Удивительным в ходе событий этой недели было то, что немцы почти не предпринимали никаких мер по сохранению своих действий в тайне. Значительная часть информации о передвижениях войск, сообщения о разговорах высокопоставленных официальных лиц, в высшей степени неосторожных с точки зрения сохранения тайны, бросающиеся в глаза мероприятия по подготовке оккупации — все это не могло не дойти до секретных служб Англии и Франции, до министерств иностранных дел этих стран и их посольств в Берлине и Праге, не говоря уже о словоохотливых дипломатических кругах Варшавы и Будапешта.
Однако мнение некоторых наших наиболее выдающихся историков, будто Гитлер сам был поражен столь неожиданным ходом событий и приказал оккупировать Чехословакию, так сказать, под влиянием момента, не подкрепляется убедительными фактами.

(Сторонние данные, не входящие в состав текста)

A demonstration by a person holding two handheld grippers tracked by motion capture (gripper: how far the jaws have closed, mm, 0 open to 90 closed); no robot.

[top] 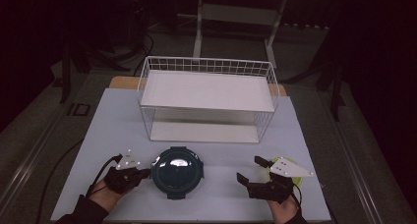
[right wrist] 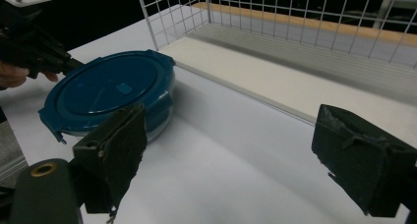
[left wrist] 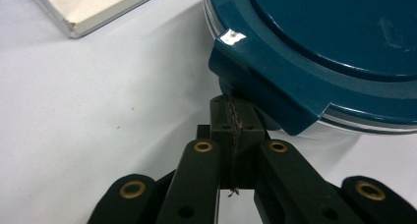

Имеются доказательства, что кризис в марте был заранее продуман и подготовлен. Его не предвидели ни Чемберлен, ни его друзья. Его воздействие на английского премьер-министра было, однако, не совсем таким, каким оно было представлено общественности и воспринято ею. После всех этих событий между Чемберленом и Гитлером состоялся любопытный диалог, который сильно заинтриговал Гитлера и остался для пего загадкой до конца его дней.
Но сначала мы должны спросить у самих себя, как получилось, что огромный аппарат информации, имевшийся у министерства иностранных дел, вооруженных сил и секретных служб, не сумел поднять тревогу ни во Франции, ни в Англии. Черчилль был этим обеспокоен и 13 апреля, через месяц после вышеуказанных событий, поднял этот вопрос в парламенте. «После 25-летнего опыта работы в условиях мира и войны, — сказал он, — моя вера в британскую Интеллидженс сервис осталась непоколебимой». Эта организация, по убеждению Черчилля, «была лучшей из подобных в мире». И все же в случае с порабощением Богемии «английское правительство, видимо, не имело ни малейшего подозрения или, во всяком случае, никакой уверенности в том, что надвигалось. Я не могу поверить, чтобы это было промахом британской секретной службы», — добавил Черчилль, оставив у аудитории такое впечатление, будто только он знал нечто другое.
Выступая сразу же после пасхи, когда Муссолини вторгся и оккупировал Албанию, Черчилль поставил вопрос, на который нет ответа до сегодняшнего дня. «Как случилось, — спрашивал он, — что накануне насилия над Богемией министры позволяли себе предаваться так называемым „радостным переговорам“ и предсказывать „начало золотой эры“? Как случилось, что на прошлой неделе, когда отчетливо надвигались какие-то события совершенно исключительного характера, последствия которых невозможно даже предвидеть, было отдано предпочтение соблюдению всех праздничных обычаев?»
Действительно, как это случилось? А был ли Черчилль прав, освобождая секретную службу от своего порицания? Однако странной особенностью обоих случаев было то, что не только министры английского правительства оставались в очевидном неведении относительно развязки надвигавшихся критических событий, но в таком же положении оказались и ответственные руководители имперского генерального штаба и штабов видов вооруженных сил, которых это непосредственно касалось. Ни армия, ни адмиралтейство не предприняли предварительных мер на случай похода Гитлера на Прагу или вторжения Италии в Албанию месяцем позже. Наоборот, английский средиземноморский флот был разбросан, а один из его крупных кораблей стоял на якоре в Неаполитанском порту.
Однако это было не завершением всей этой истории, а только началом. Мы должны согласиться с Черчиллем, что секретная служба знала о намерениях Гитлера и планах Муссолини. Мы знаем от Александера Кадогана, что в субботу, 11 марта, он получил от разведывательной службы предупреждение, от которого «волосы встают дыбом». Мы знаем также, что информация, изложенная в таких формулировках, не убедила ни Кадогана, ни его шефа — министра иностранных дел; она не оставила следа и в убеждениях премьер-министра, считавшего, что все идет хорошо. А может быть, Чемберлен ожидал этого и был готов принять надвигавшееся событие как необходимую заключительную главу мюнхенского решения? Его первая реакция подтверждает такое предположение. Его последующее негодование и перемену в лице нужно рассматривать как реакцию на исход двух независимых, непредвиденных и несвязанных событий.